Sunday, August 26, 2007

Reflections...Olga Isabel 2002


I had been living in Chiapas all of 2002, working in a variety of local non-profits and human rights organizations. I had grown accustomed to keeping my base in San Cristobal, the tiny, tourist friendly mountain hamlet, internationally recognized in connection to the Zapatista social movement. The trip’s purpose had been described in haste. I left town as part of a small emergency caravan of human rights observers to a Zapatista community named Olga Isabel. A leader had just been assassinated by what appeared to be members of a para-military group. The community sent out the request for international observers, whose presence is known to fend off, at least temporarily, violence from such groups in times of reorganization and mourning.
We were brought to the site of the murder, deep in a hillside field of milpa, to photography and document the event. The bullets still lying on the freshly upturned soil, we then accompanied the rest of the community who were with the body. As I listened to the rhythmic whaling of the women, I could not help but feel like our outsider presence was intrusive. Of course, we were there for a specific reason I told myself, but I was painfully aware of my inability to relate, to even for that moment, entertain my ‘belonging.’ I didn’t belong there, just as none of what was going on should belong anywhere. How could this moment belong to a human, take a material form as part of anyone’s reality?

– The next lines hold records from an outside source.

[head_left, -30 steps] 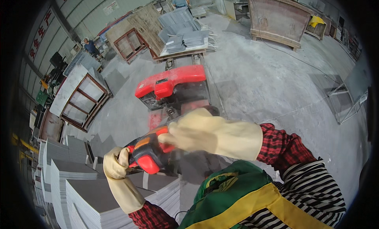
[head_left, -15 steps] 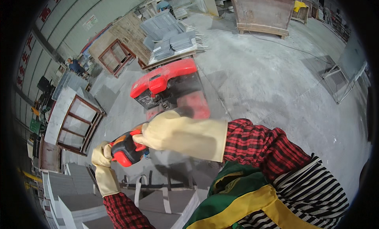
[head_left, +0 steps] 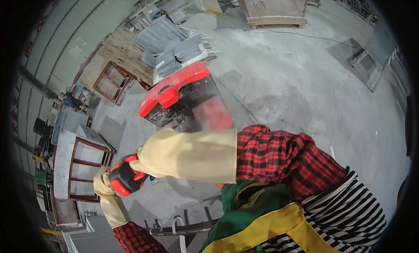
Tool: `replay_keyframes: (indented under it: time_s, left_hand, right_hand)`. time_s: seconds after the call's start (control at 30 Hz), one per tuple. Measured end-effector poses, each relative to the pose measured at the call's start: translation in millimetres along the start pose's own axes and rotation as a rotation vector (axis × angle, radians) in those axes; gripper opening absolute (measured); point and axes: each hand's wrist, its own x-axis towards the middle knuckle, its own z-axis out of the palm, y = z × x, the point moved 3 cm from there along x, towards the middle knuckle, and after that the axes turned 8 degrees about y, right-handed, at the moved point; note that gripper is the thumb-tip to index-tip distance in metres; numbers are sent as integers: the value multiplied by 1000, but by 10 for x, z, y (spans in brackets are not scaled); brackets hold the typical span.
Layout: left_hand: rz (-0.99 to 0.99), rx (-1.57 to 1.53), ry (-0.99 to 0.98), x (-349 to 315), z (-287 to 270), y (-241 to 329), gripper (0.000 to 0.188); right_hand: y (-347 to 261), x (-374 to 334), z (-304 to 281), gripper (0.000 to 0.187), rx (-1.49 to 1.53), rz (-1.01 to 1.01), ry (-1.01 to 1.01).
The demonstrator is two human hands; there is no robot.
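Observation:
The red and black control handle [head_left: 123,188] of an electric pallet truck is in both my gloved hands, low and left of the middle. My left hand [head_left: 106,188], in a cream rubber glove, is closed round its left end. Across the other end lies my right hand [head_left: 168,154], its fingers curled over the handle beside red buttons. Beyond my hands stands the truck's red and black body [head_left: 176,93], with a red lower cover showing on its right. The right glove and forearm hide part of the link between handle and body.
Grey stone slabs [head_left: 163,39] lie stacked past the truck. Reddish-brown frames [head_left: 89,168] stand at the left, and a large wooden crate [head_left: 273,8] at the far side. A metal rack [head_left: 187,227] lies close by my left forearm. A person [head_left: 69,99] is at the far left.
The handle and both hands have shifted left and slightly down in the picture. The truck body and slab stacks appear further left and up. Both hands keep their hold.

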Motion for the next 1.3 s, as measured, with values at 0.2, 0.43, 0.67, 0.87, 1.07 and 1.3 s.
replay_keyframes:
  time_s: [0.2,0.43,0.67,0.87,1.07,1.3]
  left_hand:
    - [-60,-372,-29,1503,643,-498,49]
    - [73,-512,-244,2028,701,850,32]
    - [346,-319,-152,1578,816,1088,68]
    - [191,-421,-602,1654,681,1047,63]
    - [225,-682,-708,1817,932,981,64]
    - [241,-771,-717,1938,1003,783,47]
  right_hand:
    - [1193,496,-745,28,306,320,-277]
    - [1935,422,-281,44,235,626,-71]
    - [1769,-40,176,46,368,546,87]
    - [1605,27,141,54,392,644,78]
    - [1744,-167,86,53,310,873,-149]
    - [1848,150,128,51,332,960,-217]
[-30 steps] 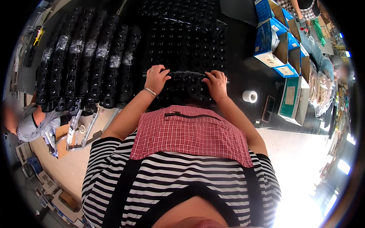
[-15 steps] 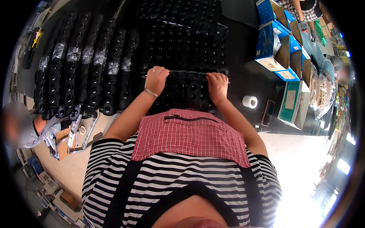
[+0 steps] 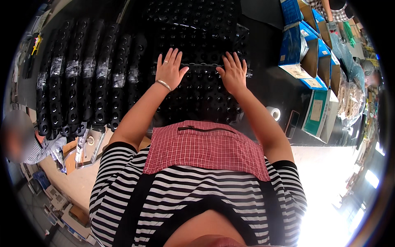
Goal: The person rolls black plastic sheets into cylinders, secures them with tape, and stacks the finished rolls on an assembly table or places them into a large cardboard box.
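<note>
A black mat (image 3: 197,92) covered in round bumps lies in front of me on the dark table. A raised fold or rolled edge (image 3: 201,66) crosses it from side to side. My left hand (image 3: 168,73) rests on the left end of this edge, fingers stretched forward and thumb spread inward. On the right end lies my right hand (image 3: 233,76), likewise flat with its fingers apart. Neither hand grips anything. Beyond them the bumpy black sheet (image 3: 189,16) continues, with a glossy crease across it.
Several rolled black mats (image 3: 98,78), banded with clear film, lie side by side at the left. To the right are a white tape roll (image 3: 273,113), a phone (image 3: 291,124), blue cartons (image 3: 290,51) and a green-white box (image 3: 316,113). Other people work at both sides.
Both hands have let go of the mat's edge, uncurled their fingers and moved slightly forward. The fold between them also lies a little farther from me.
</note>
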Demonstrator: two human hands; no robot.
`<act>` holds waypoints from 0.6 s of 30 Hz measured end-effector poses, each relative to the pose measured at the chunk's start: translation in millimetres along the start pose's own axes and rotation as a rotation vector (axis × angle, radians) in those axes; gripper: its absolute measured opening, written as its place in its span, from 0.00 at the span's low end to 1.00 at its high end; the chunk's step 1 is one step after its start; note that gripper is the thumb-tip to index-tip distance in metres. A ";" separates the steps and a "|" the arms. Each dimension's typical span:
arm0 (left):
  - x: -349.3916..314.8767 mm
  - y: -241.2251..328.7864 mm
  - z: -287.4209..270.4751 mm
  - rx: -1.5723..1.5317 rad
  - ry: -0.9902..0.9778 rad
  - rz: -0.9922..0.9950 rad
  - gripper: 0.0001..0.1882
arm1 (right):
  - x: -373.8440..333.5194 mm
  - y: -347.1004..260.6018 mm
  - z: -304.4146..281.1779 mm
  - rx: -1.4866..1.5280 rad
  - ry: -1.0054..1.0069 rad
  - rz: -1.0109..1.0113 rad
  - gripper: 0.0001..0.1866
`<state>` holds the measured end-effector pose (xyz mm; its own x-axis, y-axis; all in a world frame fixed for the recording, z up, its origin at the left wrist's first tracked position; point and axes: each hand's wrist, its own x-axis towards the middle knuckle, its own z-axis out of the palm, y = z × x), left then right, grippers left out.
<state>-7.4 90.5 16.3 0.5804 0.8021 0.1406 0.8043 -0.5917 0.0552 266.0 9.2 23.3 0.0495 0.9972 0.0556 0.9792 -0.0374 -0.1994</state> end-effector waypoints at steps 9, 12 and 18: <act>48.6 -10.4 11.5 -0.233 0.373 0.210 0.08 | 41.5 -0.8 17.6 0.161 0.410 -0.147 0.08; 36.4 4.2 0.9 -0.272 0.357 0.242 0.09 | 10.7 6.3 7.2 0.161 0.329 -0.115 0.09; 6.9 -19.8 6.0 -0.198 0.201 0.157 0.35 | 21.0 5.1 -0.6 0.230 0.081 -0.204 0.39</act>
<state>-18.5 108.3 10.2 0.6428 0.6795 0.3538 0.6550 -0.7270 0.2062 272.2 29.9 24.0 -0.1188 0.9739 0.1935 0.9006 0.1877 -0.3919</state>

The Zapatistas have their own conceptualization of time and planning. It wasn’t until night fall that any of us had any idea of what the next step would be. At last we understood that we would be accompanying them on the funeral procession and to the burial site. This trip entailed passing by a potentially volatile location, a village of para-military sympathizers, so if nothing else, I was more convinced that our presence was greeted. We all divided up equally into the open backed trucks that formed the funeral caravan. Unsure of exactly how we were to organize ourselves, I was startled to find myself all of a sudden, standing next to the wooden coffin in the back of one of the trucks. We were probably over 10 people or so, myself, the other men and women from the community, mostly masked, and a few other observers, Spaniards if memory serves me. At first, my only reaction was, ‘how in the hell did I wind up here?’ which quickly shifted to a sense of complete and honest inadequacy.
My sweat smeared face grew hot and flushed. Shame washed over me, I felt unqualified to ride with them, I felt…for a second, that this was in some way, something a ‘professional’ should be doing. Then the stench hit me. It hit me, violently, and then washed over me, a heavy and oppressive covering that soon would become familiar. I purposely made myself conscious of the smell of a three day old corpse for the entire trip, which must have been almost an hour, to the cemetery. The smell of death; the intimate, undeniable, unavoidable, inescapable sensation it brings, is something that most certainly changes an individual. I quickly got over my absorbed, self-directed thinking and realized why it is that ‘professionals’ were no where to be seen. Death is not attractive. Death is not inspiring. Death feels very far away from progress and development and therefore, has little space inside it. The smell of death cannot be neatly captured in documentation or written up in memo. Death resists bureaucratization.
By haphazardly finding myself in that truck I do not claim any legitimate position to judge, critique or represent anything or anyone. This observation, however I can safely say leaves you with a tiring skepticism, a critical weariness that you might not have even invited. I too buried something that night, maybe something I miss at times. I only hope that something constructive continues to take root in its absence.